[Extracted records]
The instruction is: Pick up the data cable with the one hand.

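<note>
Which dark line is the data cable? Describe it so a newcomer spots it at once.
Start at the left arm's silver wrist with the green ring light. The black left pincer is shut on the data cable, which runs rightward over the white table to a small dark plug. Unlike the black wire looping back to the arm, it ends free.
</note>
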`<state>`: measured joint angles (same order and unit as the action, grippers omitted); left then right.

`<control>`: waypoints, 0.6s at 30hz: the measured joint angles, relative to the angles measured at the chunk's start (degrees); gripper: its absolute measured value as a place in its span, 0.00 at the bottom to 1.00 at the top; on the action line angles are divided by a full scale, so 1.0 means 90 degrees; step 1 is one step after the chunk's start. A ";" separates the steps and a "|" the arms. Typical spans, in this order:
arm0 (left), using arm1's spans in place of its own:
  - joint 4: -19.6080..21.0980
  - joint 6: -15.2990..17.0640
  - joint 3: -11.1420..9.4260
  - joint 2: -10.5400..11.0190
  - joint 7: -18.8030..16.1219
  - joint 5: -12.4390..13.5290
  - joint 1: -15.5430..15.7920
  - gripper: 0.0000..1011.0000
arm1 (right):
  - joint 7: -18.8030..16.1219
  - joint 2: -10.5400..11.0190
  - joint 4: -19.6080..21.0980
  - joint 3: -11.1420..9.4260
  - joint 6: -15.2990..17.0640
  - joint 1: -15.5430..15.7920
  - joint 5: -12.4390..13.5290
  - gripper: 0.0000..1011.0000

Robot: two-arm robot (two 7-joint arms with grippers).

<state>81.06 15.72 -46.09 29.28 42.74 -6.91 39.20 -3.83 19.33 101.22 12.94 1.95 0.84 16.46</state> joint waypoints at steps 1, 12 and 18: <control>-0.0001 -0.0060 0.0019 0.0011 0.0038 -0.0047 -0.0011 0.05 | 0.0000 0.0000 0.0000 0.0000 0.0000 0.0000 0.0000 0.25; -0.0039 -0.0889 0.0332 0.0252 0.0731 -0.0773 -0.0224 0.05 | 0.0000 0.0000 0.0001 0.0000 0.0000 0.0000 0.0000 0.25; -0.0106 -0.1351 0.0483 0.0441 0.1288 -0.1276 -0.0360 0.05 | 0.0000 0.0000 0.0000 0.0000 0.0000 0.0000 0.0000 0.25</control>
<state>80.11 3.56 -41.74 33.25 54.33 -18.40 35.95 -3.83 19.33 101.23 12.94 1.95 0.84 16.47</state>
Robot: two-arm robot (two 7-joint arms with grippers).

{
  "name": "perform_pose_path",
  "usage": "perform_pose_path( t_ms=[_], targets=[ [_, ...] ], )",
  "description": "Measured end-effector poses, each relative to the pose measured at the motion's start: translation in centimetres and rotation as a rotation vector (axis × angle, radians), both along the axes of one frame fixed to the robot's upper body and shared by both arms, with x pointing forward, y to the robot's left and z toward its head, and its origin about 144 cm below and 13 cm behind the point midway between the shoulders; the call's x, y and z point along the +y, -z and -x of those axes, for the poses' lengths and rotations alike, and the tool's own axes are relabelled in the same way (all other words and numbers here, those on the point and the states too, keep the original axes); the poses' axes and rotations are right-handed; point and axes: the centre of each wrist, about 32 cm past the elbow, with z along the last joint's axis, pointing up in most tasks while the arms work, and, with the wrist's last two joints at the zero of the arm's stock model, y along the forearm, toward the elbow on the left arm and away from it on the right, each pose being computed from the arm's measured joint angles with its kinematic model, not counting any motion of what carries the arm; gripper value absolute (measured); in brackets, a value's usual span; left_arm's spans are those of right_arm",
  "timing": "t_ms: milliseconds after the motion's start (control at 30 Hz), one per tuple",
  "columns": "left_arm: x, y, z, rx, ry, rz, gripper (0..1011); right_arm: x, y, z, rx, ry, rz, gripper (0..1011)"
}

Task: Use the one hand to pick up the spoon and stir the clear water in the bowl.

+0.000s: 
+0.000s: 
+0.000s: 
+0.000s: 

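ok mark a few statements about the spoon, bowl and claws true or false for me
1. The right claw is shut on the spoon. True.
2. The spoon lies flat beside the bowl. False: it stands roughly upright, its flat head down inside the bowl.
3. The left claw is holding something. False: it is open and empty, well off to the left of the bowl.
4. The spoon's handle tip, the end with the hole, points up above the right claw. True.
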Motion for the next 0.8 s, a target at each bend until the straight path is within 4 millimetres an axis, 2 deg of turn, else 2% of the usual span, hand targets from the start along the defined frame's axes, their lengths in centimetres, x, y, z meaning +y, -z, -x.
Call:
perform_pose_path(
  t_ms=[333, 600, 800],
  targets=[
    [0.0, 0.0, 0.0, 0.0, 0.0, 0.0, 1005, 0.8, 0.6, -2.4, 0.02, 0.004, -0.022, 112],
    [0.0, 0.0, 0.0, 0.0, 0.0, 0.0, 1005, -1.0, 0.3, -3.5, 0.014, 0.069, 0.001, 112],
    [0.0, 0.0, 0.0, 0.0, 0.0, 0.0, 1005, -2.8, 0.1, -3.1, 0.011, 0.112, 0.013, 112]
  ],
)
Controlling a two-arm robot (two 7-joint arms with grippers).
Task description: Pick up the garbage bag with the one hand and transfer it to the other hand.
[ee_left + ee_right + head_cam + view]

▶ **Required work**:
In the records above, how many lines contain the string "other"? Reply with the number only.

▶ **Expected answer**:
2